Prebiotic vs Probiotic in Multiple Sclerosis (MS)

Prebiotic and Probiotic Treatment Trial in Multiple Sclerosis

This is a randomized crossover-designed study to explore the immunologic effects of Prebiotics, as opposed to direct supplementation with beneficial bacteria (Probiotics) in the immune system of patients with MS and Clinically Isolated Syndrome (CIS). Eligible patients will take 6 weeks of two different supplements - Prebiotics and Probiotics.

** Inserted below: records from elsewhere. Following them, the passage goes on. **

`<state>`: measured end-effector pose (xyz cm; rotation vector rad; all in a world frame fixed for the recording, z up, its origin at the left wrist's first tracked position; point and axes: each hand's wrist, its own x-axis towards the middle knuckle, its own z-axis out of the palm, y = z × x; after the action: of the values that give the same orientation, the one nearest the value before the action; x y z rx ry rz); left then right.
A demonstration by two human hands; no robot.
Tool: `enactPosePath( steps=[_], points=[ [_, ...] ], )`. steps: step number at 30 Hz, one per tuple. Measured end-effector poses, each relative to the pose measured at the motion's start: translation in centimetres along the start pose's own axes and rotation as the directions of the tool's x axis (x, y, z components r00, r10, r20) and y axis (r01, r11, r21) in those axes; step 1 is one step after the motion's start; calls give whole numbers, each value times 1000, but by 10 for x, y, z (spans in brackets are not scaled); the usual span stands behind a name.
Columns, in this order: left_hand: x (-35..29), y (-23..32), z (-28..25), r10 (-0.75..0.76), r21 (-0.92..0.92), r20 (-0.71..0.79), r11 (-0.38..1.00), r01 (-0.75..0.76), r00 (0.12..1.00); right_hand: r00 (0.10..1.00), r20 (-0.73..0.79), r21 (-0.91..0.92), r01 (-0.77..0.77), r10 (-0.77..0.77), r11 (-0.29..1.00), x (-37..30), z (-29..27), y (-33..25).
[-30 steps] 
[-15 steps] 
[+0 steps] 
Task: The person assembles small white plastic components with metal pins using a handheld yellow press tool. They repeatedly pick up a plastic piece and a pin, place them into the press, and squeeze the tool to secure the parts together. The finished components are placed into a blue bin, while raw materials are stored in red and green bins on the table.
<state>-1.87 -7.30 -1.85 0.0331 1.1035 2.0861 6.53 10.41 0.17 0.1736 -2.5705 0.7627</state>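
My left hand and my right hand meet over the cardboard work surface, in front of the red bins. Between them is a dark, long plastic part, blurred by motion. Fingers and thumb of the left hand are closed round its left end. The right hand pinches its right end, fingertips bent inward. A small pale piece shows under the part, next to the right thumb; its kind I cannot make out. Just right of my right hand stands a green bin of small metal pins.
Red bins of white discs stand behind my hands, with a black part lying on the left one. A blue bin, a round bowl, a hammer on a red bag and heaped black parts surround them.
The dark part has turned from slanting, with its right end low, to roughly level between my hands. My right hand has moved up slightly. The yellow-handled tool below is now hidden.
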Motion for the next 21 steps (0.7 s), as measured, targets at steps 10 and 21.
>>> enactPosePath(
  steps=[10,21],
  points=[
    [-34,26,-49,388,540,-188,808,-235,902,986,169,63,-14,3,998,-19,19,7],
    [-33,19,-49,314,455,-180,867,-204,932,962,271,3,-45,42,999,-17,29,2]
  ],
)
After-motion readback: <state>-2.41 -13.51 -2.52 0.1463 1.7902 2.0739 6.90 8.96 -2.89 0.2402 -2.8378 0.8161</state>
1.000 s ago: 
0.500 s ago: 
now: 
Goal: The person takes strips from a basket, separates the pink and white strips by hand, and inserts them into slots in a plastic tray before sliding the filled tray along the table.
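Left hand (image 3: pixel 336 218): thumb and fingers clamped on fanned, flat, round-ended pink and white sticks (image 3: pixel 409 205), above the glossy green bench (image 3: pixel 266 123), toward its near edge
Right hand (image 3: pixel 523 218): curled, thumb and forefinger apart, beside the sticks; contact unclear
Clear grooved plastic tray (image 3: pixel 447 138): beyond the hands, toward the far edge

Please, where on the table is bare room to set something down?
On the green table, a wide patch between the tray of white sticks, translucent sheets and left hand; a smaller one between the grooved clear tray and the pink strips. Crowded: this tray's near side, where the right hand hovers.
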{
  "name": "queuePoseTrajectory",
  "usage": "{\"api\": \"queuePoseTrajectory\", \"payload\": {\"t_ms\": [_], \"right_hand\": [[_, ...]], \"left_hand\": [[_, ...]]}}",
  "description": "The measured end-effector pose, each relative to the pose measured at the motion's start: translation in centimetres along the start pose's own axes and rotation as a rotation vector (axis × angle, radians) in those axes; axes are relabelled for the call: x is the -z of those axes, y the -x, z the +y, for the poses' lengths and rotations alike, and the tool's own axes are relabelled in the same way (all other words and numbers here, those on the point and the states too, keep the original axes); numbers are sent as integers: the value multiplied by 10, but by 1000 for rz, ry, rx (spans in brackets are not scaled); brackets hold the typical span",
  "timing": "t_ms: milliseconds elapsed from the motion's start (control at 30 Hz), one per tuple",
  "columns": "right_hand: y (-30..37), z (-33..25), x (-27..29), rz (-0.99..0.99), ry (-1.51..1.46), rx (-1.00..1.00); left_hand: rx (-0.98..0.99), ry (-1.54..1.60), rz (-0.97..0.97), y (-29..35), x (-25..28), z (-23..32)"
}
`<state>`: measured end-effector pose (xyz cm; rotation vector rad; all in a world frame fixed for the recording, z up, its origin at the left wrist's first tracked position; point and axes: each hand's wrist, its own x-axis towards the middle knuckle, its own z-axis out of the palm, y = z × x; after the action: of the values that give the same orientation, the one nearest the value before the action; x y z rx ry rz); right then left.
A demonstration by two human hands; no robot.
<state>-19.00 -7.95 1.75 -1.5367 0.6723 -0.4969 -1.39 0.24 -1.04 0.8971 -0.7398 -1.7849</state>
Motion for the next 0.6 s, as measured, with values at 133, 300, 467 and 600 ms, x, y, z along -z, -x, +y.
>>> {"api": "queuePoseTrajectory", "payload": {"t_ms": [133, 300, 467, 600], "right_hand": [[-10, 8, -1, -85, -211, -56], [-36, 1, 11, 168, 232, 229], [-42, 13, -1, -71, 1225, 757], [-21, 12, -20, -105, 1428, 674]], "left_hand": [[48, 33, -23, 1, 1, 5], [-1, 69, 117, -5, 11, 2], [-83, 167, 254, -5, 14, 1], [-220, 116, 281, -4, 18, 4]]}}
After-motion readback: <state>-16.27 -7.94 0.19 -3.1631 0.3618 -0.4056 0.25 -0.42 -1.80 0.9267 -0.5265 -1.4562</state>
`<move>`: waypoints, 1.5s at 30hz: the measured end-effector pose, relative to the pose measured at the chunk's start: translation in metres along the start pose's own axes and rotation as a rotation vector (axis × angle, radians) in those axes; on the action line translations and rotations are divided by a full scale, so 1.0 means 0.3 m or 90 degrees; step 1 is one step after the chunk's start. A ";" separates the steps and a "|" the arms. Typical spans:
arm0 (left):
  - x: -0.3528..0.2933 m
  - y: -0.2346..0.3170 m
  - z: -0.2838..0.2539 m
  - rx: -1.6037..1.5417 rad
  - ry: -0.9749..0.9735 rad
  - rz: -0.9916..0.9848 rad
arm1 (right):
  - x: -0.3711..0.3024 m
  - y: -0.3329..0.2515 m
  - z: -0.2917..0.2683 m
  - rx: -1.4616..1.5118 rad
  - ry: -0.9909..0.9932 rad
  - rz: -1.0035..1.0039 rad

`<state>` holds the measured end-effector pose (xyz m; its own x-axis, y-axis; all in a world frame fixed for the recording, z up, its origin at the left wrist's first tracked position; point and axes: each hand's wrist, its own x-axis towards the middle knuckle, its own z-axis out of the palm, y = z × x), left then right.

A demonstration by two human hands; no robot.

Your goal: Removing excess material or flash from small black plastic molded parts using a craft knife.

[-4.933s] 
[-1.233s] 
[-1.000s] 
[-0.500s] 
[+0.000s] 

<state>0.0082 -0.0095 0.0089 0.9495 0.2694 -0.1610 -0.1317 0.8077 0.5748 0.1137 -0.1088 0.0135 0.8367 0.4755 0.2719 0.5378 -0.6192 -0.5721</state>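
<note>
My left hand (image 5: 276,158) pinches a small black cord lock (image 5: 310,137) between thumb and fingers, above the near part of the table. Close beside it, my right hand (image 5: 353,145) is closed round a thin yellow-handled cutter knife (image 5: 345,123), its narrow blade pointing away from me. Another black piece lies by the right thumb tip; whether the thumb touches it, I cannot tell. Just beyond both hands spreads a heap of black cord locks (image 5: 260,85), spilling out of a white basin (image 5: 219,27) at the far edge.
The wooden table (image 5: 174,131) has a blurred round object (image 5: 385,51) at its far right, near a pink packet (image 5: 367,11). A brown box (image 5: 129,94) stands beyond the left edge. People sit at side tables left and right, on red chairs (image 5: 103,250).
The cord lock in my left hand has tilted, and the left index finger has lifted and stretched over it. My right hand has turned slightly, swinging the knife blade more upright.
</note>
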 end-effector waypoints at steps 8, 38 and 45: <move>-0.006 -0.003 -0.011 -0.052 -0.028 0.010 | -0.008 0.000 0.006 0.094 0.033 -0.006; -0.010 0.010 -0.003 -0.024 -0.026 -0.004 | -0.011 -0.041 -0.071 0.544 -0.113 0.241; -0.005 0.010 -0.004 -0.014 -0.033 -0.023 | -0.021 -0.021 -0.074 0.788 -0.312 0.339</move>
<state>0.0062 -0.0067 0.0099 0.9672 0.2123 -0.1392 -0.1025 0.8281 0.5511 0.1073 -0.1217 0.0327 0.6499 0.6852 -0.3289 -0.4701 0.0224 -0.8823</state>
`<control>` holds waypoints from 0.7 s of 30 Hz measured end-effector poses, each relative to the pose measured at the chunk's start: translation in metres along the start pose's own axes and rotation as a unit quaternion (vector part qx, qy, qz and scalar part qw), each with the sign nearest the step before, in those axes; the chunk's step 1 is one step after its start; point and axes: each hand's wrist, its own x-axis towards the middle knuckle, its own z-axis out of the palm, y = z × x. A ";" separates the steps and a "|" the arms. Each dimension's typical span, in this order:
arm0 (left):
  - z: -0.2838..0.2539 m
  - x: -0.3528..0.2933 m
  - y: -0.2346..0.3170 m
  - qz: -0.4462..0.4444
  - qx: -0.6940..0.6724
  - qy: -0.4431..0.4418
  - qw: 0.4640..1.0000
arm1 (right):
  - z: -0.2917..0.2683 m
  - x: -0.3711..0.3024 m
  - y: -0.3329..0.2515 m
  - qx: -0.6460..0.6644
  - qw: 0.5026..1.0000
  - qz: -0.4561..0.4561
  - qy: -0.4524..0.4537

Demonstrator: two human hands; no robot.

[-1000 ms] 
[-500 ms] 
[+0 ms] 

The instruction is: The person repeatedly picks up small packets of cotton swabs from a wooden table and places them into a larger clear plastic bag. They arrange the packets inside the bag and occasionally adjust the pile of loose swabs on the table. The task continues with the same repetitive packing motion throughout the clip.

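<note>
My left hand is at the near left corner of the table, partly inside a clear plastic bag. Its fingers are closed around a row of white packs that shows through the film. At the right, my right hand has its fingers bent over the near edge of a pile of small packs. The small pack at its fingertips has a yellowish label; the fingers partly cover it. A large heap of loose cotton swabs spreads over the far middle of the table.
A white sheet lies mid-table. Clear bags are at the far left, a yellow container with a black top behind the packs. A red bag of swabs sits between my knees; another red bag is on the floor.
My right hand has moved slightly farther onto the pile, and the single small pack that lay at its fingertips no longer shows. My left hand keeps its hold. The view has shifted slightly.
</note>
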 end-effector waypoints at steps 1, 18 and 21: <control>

Participants will be randomly assigned to take either of two agents for 6 weeks as their first supplement. Then, participants enter a 6-week washout period. After the washout period, participants will take the second supplement for 6 weeks. After taking the second supplement, participants will have a 6-week washout period.

Study Overview

• Status: Recruiting
• Conditions: Multiple Sclerosis; Clinically Isolated Syndrome (CIS)
• Intervention / Treatment: Dietary supplement: Prebiotics (Prebiotin Prebiotic Fiber Stick Pac); Dietary supplement: Probiotics (Visbiome®)

Detailed Description

Soluble fibers (prebiotics) are fermented by beneficial bacteria (probiotics) in the colon to produce short-chain fatty acids (SCFAs) which are the main source of nutrition for the cells in the gut. It has been reported that the fermentable fiber inulin and SCFAs may exert some beneficial effects including anti-inflammatory effect on the immune system. To date, the effect of supplementation with fermentable dietary fiber, such as prebiotics in patients with Multiple Sclerosis (MS) has not been investigated.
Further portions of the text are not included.